Among the entries below, find how many lines carry the word "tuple" and state only that figure.

** Records supplied follows **

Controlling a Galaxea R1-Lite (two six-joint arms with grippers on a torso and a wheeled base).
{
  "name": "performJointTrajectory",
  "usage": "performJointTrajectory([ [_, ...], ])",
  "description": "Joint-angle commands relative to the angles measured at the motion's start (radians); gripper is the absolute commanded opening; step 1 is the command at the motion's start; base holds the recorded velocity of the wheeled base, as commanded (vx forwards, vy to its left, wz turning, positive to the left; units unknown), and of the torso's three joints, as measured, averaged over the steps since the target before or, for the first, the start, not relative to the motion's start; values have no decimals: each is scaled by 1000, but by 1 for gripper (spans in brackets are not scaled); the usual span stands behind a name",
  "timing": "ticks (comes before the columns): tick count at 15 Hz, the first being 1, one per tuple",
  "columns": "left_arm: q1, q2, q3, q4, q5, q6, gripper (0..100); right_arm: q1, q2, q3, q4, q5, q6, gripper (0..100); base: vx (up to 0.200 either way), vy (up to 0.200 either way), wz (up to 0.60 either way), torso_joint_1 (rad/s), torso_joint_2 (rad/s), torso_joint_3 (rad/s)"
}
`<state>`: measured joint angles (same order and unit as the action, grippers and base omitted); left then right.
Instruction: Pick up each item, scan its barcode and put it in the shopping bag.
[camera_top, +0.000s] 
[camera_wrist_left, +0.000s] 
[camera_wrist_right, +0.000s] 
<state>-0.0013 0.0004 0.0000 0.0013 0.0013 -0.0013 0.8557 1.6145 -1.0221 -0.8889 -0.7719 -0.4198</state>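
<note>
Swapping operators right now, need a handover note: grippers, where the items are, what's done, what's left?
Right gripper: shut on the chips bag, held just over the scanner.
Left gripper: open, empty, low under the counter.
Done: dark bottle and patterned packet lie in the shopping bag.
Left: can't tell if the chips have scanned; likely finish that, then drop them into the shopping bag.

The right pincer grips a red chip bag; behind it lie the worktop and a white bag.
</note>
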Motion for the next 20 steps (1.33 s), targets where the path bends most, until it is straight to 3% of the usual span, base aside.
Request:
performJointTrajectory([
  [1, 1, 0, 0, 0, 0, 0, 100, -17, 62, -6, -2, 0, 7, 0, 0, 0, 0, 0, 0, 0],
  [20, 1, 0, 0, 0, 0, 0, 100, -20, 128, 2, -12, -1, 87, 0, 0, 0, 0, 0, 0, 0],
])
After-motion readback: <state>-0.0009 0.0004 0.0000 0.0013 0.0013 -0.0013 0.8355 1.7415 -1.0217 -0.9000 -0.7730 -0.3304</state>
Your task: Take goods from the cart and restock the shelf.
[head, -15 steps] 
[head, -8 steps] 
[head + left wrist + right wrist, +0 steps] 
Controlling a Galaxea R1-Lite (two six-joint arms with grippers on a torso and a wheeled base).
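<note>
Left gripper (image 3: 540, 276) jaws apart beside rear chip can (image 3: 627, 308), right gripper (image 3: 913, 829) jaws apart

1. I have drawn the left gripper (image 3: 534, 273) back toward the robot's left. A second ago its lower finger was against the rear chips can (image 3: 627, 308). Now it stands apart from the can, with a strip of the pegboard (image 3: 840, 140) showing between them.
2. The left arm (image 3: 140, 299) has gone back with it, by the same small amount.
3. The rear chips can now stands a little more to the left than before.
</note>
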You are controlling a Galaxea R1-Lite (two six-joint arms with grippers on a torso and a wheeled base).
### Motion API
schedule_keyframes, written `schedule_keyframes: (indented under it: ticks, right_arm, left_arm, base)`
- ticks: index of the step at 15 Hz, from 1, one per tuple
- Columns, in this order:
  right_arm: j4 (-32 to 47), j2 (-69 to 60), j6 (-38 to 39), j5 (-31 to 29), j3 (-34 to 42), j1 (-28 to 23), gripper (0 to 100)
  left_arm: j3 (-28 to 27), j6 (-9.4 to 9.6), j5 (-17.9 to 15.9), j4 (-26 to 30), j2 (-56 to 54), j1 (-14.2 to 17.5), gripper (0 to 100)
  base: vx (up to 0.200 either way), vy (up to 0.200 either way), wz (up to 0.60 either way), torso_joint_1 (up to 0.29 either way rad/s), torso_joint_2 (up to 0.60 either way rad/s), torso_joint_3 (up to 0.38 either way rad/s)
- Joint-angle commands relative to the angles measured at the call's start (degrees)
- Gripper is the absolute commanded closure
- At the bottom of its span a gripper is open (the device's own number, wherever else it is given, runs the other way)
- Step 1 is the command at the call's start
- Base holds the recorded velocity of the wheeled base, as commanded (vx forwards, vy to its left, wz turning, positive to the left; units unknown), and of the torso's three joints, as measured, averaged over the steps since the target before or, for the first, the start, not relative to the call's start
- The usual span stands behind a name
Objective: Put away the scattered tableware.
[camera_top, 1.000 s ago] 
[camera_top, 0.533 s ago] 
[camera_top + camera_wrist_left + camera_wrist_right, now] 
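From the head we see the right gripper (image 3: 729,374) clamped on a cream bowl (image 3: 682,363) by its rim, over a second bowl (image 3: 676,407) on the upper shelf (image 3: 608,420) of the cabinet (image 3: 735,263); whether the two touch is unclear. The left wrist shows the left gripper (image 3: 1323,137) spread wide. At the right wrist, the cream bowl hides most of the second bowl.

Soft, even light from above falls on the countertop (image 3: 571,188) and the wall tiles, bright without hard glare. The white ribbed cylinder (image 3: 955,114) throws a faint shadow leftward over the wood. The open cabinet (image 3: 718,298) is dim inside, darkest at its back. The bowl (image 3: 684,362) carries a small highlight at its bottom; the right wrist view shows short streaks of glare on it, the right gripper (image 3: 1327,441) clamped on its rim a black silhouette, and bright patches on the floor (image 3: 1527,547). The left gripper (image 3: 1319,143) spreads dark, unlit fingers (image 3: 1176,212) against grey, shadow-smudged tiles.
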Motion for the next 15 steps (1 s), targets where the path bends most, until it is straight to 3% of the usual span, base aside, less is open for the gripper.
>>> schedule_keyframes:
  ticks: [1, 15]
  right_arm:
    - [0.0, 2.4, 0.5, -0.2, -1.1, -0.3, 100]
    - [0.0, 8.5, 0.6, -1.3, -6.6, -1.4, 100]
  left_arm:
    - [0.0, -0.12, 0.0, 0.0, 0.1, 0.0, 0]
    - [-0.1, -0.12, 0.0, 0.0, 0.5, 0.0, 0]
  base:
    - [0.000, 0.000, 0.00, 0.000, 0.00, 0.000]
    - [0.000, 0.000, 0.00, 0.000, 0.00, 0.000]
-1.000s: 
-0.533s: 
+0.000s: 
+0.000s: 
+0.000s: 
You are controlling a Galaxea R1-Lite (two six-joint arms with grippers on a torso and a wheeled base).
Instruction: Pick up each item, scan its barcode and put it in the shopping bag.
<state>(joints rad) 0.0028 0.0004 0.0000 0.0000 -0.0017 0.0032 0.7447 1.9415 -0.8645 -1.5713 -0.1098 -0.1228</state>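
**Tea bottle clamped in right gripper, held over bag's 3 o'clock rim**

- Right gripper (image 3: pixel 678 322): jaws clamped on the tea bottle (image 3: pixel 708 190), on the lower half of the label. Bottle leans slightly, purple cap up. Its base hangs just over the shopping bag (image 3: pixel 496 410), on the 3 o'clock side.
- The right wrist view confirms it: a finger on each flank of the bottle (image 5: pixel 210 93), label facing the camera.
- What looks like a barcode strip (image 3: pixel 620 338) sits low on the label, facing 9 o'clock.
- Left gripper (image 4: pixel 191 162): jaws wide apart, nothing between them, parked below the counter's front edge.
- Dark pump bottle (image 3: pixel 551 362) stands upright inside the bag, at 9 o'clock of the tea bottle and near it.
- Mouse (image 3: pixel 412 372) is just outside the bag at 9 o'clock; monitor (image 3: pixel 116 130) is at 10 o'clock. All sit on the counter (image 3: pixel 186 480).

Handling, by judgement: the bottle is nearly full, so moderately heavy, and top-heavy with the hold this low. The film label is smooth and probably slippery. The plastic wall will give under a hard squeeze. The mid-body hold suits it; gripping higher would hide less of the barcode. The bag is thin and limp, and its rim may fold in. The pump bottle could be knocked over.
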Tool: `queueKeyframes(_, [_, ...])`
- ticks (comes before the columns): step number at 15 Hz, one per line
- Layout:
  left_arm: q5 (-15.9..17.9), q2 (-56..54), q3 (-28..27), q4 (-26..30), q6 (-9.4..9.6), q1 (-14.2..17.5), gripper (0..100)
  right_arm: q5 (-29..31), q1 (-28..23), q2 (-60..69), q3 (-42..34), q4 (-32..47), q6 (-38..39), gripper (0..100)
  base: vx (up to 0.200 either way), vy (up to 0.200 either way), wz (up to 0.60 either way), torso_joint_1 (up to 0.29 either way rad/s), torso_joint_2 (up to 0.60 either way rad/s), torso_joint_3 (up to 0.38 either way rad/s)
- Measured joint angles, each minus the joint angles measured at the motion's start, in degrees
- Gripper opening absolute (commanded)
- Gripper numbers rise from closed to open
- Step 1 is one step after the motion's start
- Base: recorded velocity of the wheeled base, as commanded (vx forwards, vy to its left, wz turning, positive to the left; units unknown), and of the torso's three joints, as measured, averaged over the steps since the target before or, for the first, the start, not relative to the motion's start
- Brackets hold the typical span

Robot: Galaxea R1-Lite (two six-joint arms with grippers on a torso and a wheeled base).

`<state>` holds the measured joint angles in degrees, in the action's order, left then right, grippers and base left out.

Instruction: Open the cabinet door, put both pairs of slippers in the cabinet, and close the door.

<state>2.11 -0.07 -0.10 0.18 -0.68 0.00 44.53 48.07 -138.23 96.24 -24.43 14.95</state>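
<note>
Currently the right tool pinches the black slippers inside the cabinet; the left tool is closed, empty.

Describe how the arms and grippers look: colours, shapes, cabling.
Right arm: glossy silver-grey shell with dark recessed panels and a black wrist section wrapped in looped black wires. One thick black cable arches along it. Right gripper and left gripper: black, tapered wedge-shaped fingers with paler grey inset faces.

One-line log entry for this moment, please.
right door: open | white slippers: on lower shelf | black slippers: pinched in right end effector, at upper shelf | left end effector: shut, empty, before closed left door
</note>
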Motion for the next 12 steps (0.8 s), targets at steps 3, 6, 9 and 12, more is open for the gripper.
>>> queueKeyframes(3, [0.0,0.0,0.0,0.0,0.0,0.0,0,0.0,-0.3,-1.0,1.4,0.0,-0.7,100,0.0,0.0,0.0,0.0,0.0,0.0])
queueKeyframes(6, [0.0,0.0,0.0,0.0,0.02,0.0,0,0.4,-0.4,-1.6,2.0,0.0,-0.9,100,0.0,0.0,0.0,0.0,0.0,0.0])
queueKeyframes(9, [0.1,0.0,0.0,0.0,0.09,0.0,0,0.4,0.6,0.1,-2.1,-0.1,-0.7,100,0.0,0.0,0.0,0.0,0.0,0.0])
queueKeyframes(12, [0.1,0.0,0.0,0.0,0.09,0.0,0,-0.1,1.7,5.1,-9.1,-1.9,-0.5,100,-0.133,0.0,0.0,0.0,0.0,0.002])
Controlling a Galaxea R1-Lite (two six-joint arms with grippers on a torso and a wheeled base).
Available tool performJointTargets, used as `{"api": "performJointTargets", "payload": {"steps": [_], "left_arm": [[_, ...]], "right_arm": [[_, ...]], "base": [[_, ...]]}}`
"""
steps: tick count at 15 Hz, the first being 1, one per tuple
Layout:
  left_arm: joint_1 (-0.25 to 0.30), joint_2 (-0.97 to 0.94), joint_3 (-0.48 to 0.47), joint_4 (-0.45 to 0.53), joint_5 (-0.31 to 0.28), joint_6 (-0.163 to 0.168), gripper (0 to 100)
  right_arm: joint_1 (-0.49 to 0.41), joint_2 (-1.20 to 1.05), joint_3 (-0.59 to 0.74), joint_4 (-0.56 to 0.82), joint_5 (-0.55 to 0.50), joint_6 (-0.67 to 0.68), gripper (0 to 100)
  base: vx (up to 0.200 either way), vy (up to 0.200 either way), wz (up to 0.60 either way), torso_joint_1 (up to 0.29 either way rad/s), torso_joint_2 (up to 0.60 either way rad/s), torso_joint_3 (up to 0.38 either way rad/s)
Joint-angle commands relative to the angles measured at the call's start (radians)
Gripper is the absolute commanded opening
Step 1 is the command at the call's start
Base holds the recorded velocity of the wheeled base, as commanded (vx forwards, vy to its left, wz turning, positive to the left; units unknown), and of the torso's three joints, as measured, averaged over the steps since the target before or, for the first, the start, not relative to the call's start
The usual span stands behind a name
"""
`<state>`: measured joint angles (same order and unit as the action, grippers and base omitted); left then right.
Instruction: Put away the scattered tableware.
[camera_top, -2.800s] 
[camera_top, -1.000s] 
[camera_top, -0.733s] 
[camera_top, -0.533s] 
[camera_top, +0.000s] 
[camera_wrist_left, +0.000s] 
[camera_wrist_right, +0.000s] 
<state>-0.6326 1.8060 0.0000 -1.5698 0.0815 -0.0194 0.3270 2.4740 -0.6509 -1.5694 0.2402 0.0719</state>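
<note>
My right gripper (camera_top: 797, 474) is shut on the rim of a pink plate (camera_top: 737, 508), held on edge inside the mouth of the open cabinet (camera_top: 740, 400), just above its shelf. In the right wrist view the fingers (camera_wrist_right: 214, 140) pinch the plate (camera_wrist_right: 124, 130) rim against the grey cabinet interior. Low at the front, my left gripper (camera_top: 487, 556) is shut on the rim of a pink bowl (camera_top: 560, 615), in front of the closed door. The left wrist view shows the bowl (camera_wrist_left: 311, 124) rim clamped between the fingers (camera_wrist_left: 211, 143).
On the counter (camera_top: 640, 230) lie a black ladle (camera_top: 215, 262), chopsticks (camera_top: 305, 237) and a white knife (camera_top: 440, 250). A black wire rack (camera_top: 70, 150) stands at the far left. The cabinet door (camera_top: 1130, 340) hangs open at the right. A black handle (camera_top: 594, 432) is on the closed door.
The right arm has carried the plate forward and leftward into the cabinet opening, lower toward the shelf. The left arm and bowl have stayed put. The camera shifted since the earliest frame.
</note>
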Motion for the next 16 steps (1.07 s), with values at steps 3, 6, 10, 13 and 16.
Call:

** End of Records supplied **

=== Task result ===
3